Abstract

Few studies have examined the role of shoe height in the context of American football cleats. Eighteen adult males (28.4 ± 1.9 years, 182.3 ± 0.6 cm, 75.7 ± 1.6 kg) performed four football drills (60-yd dash, 54-yd cutting drill, 5-10-5 drill [pro agility drill], and ladder jumping drill) in low-top, mid-top, and high-top American football cleats. Drill-specific performance outcomes were measured after each drill, and the subjects’ ankle range-of-motion (dorsiflexion, plantarflexion, eversion, inversion) and perception of the footwear (comfort, heaviness, stability) were assessed before and after each drill sequence. Performance outcomes were not influenced by shoe height. The high-top cleat limited dorsiflexion and inversion, but not plantarflexion or eversion, compared to low-top and mid-top cleats. Athletes rated the high-top cleats as less comfortable and heavier than either the low-top or mid-top cleats, but perceived the mid-top and high-top cleats to be equally stable to each other, and both more stable than the low-top cleats. Range-of-motion and performance scores did not change as a result of acute exercise. These findings suggest that high-top cleats may limit ankle motions associated with injury without deleteriously influencing performance, though athletes may not perceive the high-top cleats as favorably as low- or mid-top cleats.

Highlights

  • Proper footwear is vital to optimal performance and injury prevention and should be based on individual athlete characteristics, movements required by the sport, and playing environment [1,2,3,4,5]

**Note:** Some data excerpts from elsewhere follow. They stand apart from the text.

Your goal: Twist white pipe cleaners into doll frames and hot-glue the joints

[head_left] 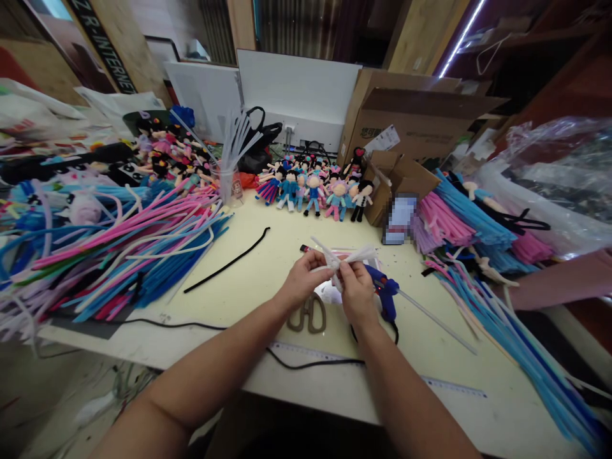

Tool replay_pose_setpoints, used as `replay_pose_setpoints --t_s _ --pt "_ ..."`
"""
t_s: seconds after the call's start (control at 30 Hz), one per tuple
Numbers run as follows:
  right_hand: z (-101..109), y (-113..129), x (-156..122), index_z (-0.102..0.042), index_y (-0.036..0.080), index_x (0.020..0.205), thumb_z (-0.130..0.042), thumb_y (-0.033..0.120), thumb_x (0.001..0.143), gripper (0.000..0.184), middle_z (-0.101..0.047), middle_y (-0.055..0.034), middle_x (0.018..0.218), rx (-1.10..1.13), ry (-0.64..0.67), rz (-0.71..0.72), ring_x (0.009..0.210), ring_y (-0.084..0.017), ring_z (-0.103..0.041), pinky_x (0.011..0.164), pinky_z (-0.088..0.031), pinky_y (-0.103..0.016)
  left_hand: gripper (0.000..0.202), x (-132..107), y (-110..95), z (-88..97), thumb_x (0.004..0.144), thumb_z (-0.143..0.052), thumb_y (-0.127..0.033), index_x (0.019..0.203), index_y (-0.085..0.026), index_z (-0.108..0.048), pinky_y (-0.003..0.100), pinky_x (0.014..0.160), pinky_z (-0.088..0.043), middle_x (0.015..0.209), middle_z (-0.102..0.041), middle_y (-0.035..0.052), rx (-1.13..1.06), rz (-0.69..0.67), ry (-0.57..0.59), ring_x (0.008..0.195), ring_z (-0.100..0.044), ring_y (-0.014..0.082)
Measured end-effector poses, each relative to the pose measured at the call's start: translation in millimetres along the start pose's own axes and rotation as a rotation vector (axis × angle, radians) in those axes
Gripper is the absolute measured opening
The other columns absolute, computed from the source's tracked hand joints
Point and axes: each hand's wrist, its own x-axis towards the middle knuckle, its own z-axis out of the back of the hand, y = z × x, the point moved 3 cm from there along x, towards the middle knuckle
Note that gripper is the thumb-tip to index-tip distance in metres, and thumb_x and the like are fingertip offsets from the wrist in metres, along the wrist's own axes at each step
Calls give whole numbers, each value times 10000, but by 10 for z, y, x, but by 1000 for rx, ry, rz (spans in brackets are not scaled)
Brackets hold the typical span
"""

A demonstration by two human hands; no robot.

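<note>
Both hands meet above the middle of the table, pinching white pipe cleaners (359, 255) that cross one another between the fingers. My left hand (303, 278) is closed on the left side of the bunch. On the other side, my right hand (356, 290) is closed around its middle, and loose ends fan out to the upper right. The exact crossing is partly covered by fingertips. Just right of my right hand lies a blue glue gun (385, 293) with a clear glue stick in its back. Below the hands, scissors (308, 317) show their tan handles; their blades are hidden.
A black pipe cleaner (227, 260) lies to the left. Heaps of coloured pipe cleaners (119, 255) fill the left side, more bundles (482, 223) the right. Small dolls (313, 191) stand behind, beside a cardboard box (406, 121) and a phone (400, 218). A ruler (454, 387) and black cable (315, 365) run along the front.
</note>
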Motion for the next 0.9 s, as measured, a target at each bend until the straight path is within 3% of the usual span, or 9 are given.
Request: replay_pose_setpoints --t_s 0.23,0.47,0.73,0.9 --pt "-17 3 18 -591 177 854 -636 380 737 239 -593 9 711 68 30 5 630 -120 -541 596 -432 -260 256 -32 8 -29 622 -727 -262 718 -151 -516 238 631 -434 669 -577 -21 -5 33 -7 645 -554 105" --pt "18 -10 39 -607 161 865 -654 390 723 273 -636 -19 753 32 6 23 680 -147 -582 634 -463 -284 326 -34 24 -28 622 -731 -265 881 -133 -585 255 660 -450 799 -631 35 -66 106 23 711 -585 136" --pt "-4 -6 30 -582 177 824 -632 377 757 218 -588 16 741 80 37 25 654 -107 -532 632 -440 -250 246 -59 -41 -54 671 -693 -240 874 -164 -576 273 816 -430 868 -629 25 109 -92 21 850 -576 145" --pt "9 -7 40 -572 177 791 -621 418 751 249 -551 25 686 12 24 18 605 -102 -485 566 -416 -232 148 -109 -88 -57 723 -640 -243 853 -189 -594 266 793 -423 838 -604 18 325 -168 -26 805 -554 150"
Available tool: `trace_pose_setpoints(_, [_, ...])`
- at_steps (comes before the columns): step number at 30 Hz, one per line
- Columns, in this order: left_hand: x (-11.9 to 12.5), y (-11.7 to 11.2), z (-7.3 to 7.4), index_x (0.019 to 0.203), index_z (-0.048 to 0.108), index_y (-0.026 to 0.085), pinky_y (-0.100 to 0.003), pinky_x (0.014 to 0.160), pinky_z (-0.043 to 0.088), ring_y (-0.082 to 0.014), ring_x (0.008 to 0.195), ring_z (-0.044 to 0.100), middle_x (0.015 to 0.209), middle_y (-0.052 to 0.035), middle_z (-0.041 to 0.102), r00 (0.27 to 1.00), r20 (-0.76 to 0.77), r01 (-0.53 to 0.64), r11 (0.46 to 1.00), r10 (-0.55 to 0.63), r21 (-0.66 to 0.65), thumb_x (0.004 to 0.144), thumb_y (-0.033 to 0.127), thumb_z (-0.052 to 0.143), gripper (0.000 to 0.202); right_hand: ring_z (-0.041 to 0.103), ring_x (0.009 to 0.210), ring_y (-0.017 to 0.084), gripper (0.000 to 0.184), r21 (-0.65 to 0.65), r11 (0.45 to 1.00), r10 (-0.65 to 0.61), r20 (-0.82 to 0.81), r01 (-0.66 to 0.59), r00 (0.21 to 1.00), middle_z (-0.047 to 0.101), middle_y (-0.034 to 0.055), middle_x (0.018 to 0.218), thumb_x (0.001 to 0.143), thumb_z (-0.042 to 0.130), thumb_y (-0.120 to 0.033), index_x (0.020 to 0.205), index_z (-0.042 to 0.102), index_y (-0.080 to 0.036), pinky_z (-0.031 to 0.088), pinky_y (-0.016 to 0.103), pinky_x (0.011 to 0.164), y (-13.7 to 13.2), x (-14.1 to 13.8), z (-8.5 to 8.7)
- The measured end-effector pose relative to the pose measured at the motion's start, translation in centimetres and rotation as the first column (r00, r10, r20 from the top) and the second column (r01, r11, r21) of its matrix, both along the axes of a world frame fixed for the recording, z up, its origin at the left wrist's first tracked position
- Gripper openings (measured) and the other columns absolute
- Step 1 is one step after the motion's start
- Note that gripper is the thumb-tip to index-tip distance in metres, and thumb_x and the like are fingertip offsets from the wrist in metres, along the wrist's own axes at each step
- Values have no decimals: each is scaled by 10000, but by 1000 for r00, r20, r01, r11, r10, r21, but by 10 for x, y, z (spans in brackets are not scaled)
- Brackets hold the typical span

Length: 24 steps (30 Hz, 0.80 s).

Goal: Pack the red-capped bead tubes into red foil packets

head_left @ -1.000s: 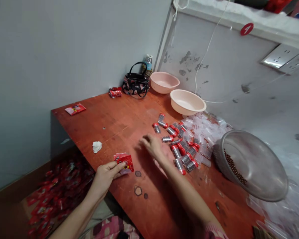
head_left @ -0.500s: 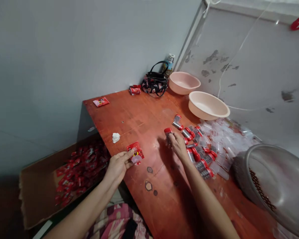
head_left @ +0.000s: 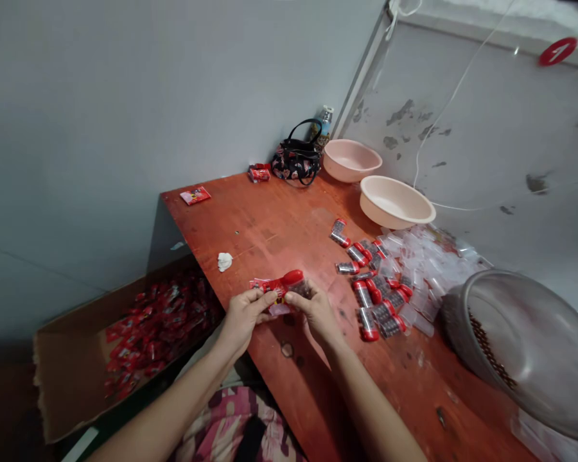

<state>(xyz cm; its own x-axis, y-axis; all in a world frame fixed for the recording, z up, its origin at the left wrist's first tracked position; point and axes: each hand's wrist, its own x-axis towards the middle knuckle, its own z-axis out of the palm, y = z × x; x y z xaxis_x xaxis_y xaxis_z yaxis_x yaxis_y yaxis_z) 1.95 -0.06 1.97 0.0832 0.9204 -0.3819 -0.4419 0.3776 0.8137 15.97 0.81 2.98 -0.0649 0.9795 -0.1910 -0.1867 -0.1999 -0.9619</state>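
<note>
My left hand point(head_left: 245, 313) pinches a red printed packet point(head_left: 280, 308) above the near edge of the table. Close against it, my right hand point(head_left: 320, 316) grips a small clear jar with a red cap point(head_left: 293, 277); the cap points up and to the left. Dark contents show through the jar's wall, partly covered by my fingers. Jar and packet overlap in view, and I cannot tell whether the jar is inside the packet or in front of it. To the right lie several filled red-capped jars point(head_left: 363, 294) in a loose pile.
Clear empty containers point(head_left: 421, 256) are heaped beside a large grey basin point(head_left: 462, 289) with brown beads point(head_left: 491, 353). Two pale basins point(head_left: 351, 168), a black handbag point(head_left: 296, 160) and red packets point(head_left: 195, 195) stand along the back. A cardboard box point(head_left: 67, 366) of red packets sits below left.
My right hand has brought the jar leftward from beside the pile to the packet. The packet has moved slightly right, and both hands are now together.
</note>
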Motion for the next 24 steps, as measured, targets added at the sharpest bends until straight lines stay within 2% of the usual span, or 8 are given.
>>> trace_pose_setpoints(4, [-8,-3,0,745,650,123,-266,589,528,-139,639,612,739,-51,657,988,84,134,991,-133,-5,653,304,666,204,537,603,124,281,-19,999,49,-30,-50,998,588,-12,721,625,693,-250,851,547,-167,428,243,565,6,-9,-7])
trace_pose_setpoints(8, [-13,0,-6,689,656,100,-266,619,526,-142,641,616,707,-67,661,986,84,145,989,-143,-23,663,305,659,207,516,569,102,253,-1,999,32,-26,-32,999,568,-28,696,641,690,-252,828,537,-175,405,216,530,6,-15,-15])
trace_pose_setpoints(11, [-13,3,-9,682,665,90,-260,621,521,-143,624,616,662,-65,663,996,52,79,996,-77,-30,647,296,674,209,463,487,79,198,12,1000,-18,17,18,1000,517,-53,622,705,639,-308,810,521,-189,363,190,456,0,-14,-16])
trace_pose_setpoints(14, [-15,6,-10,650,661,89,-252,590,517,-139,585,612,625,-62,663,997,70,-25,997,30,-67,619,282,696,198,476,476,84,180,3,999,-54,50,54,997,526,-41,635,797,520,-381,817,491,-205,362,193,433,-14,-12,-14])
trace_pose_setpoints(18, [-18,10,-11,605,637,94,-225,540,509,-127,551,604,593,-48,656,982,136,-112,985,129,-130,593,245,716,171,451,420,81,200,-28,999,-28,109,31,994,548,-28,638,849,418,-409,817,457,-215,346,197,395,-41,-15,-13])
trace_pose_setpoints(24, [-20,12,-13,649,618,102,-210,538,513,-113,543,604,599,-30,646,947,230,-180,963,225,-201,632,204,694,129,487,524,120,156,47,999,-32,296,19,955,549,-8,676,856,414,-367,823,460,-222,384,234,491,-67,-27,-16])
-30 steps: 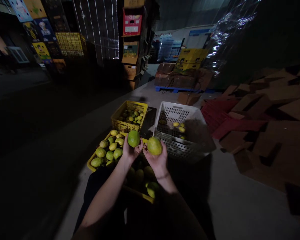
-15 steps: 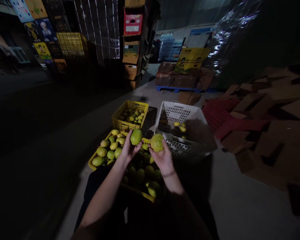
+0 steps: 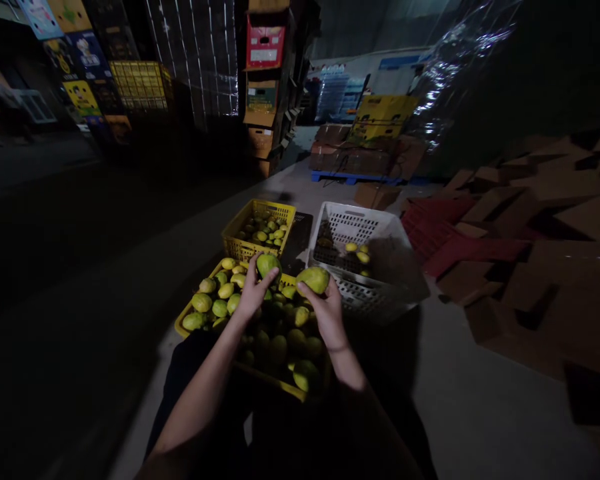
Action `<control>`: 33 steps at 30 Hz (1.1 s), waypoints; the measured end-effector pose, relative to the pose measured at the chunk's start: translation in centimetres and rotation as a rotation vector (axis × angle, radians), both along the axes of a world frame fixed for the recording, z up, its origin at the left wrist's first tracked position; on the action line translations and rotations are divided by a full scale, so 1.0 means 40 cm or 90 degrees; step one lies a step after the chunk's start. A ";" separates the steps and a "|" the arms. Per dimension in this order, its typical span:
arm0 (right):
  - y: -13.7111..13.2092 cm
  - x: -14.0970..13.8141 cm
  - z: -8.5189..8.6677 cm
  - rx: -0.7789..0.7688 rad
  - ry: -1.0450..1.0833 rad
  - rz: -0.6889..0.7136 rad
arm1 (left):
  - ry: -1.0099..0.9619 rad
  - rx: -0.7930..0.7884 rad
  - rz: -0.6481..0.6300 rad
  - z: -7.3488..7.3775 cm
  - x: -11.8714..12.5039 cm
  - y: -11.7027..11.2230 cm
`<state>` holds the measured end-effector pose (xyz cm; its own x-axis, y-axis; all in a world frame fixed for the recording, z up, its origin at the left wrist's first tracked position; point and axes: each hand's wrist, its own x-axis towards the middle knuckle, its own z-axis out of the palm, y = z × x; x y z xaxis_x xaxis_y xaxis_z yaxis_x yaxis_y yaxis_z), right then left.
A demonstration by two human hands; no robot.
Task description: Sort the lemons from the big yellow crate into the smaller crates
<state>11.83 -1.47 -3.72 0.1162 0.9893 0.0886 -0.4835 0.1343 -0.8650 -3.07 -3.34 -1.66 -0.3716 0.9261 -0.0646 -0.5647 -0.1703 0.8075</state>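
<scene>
My left hand (image 3: 253, 291) is closed around a green lemon (image 3: 269, 265), thumb across its near side. In my right hand (image 3: 330, 316) is a larger yellow-green lemon (image 3: 313, 280), lying lengthwise across the fingers with the thumb on its lower side. Both fruits are held up over a yellow crate (image 3: 275, 384) full of green and yellow lemons (image 3: 227, 291), right in front of my legs. Shadow covers the near part of that crate. My forearms hide some of its fruit.
Behind stand a smaller yellow crate (image 3: 229, 241) holding lemons and a white crate (image 3: 400, 267) with several yellow ones. Flattened cardboard (image 3: 520, 293) and a red crate (image 3: 430, 227) lie to the right. Farther back are stacked cartons (image 3: 263, 100) and a blue pallet (image 3: 350, 179).
Both lemons have been turned in my hands; the right one now lies sideways. My left thumb has moved onto the green lemon. The crates stay where they were.
</scene>
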 end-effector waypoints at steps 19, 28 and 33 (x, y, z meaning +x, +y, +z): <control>0.004 0.016 -0.026 -0.050 0.080 0.249 | -0.074 0.020 -0.197 0.015 -0.062 -0.030; -0.006 0.010 0.014 -0.190 0.199 0.327 | -0.177 -0.103 -0.217 0.038 -0.062 -0.031; -0.011 0.001 0.028 -0.240 0.250 0.325 | -0.181 -0.144 -0.190 0.036 -0.071 -0.023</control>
<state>11.87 -1.93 -2.58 -0.4132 0.8834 -0.2210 -0.6886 -0.4619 -0.5590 -5.91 -4.26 -0.23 -0.0300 0.9405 -0.3383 -0.7663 0.1957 0.6120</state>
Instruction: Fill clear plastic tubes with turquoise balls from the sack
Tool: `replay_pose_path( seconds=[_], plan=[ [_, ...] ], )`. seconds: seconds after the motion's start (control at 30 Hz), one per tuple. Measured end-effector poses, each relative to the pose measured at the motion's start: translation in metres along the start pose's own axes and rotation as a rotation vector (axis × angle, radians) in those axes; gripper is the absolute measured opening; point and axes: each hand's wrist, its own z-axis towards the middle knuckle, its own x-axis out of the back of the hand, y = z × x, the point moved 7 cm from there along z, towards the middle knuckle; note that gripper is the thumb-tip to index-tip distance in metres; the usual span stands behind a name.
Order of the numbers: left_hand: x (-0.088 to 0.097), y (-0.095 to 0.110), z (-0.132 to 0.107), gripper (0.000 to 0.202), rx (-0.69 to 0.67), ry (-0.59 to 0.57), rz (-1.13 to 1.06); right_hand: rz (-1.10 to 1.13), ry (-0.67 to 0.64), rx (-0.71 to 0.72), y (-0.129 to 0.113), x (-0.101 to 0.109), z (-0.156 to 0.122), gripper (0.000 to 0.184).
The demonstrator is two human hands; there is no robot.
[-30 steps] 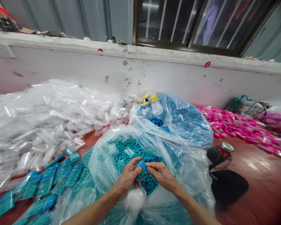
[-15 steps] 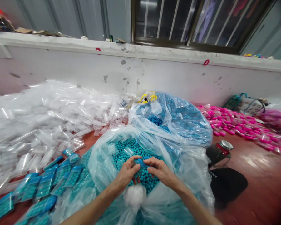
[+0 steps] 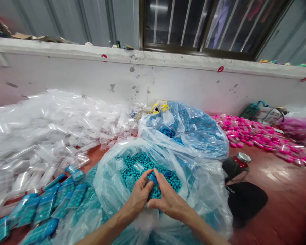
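A clear plastic bag of teal beads (image 3: 140, 158) stands with its mouth open in front of me. Over it my left hand (image 3: 139, 192) pinches a small clear container with a blue lid (image 3: 152, 179), thumb on the near side. My right hand (image 3: 168, 197) curves around the container's other side, its straight fingertips at the lid and its thumb spread below. The container's lower part is mostly hidden by my hands. Just beyond my right fingers, another blue piece (image 3: 167, 173) lies on the beads. Clear empty cases (image 3: 121, 165) rest among the beads at the left.
Filled containers with blue lids (image 3: 44, 207) lie at the left. A large heap of clear cases (image 3: 40, 136) spreads behind them. A blue-filled bag (image 3: 201, 132) stands behind the bead bag. Pink containers (image 3: 260, 136) and a jar with a metal lid (image 3: 241, 161) are at the right.
My right hand has moved from a pinch at a blue piece to around the container, thumb spread. The blue piece at the right now lies uncovered on the beads. The view has shifted slightly.
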Motion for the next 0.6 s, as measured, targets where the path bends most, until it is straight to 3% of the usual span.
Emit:
replay_pose_path(
  seconds=[0.07,0.2,0.43,0.53,0.6],
  plan=[
    [0.001,0.001,0.0,0.047,-0.013,0.007,-0.031,-0.066,0.008,-0.011,0.001,-0.008,-0.001,0.092],
    [-0.002,0.002,-0.004,0.037,0.019,-0.002,-0.046,-0.162,0.159,0.036,-0.005,-0.013,0.002,0.08],
    [-0.005,-0.001,-0.004,0.024,0.087,0.106,0.002,-0.241,0.312,0.109,-0.003,-0.015,-0.001,0.081],
    [-0.007,-0.003,0.001,0.02,0.064,0.08,0.091,-0.193,0.28,0.078,0.0,-0.017,0.0,0.079],
    [-0.002,-0.001,0.003,0.018,0.047,0.041,0.192,-0.141,0.189,0.056,-0.001,-0.022,0.002,0.078]
  ],
)
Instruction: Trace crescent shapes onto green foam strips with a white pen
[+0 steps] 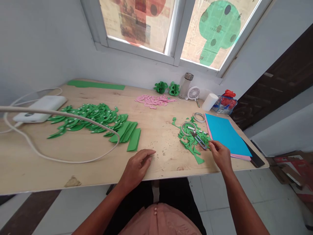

  • High-top shoes have been conventionally indicated for athletes who are convalescing from ankle injuries or may have increased ankle injury risk [6], or who play certain positions [7], given the footwear’s presumed ability to limit ankle range-of-motion (ROM) [2,4]

  • Most ankle sprains occur through inappropriate eversion which strains the ATFL and not eversion movements because the deltoid ligament is relatively stronger [2,19], so inversion was of particular concern given the high incidence of ankle sprains in American football [12,13,14]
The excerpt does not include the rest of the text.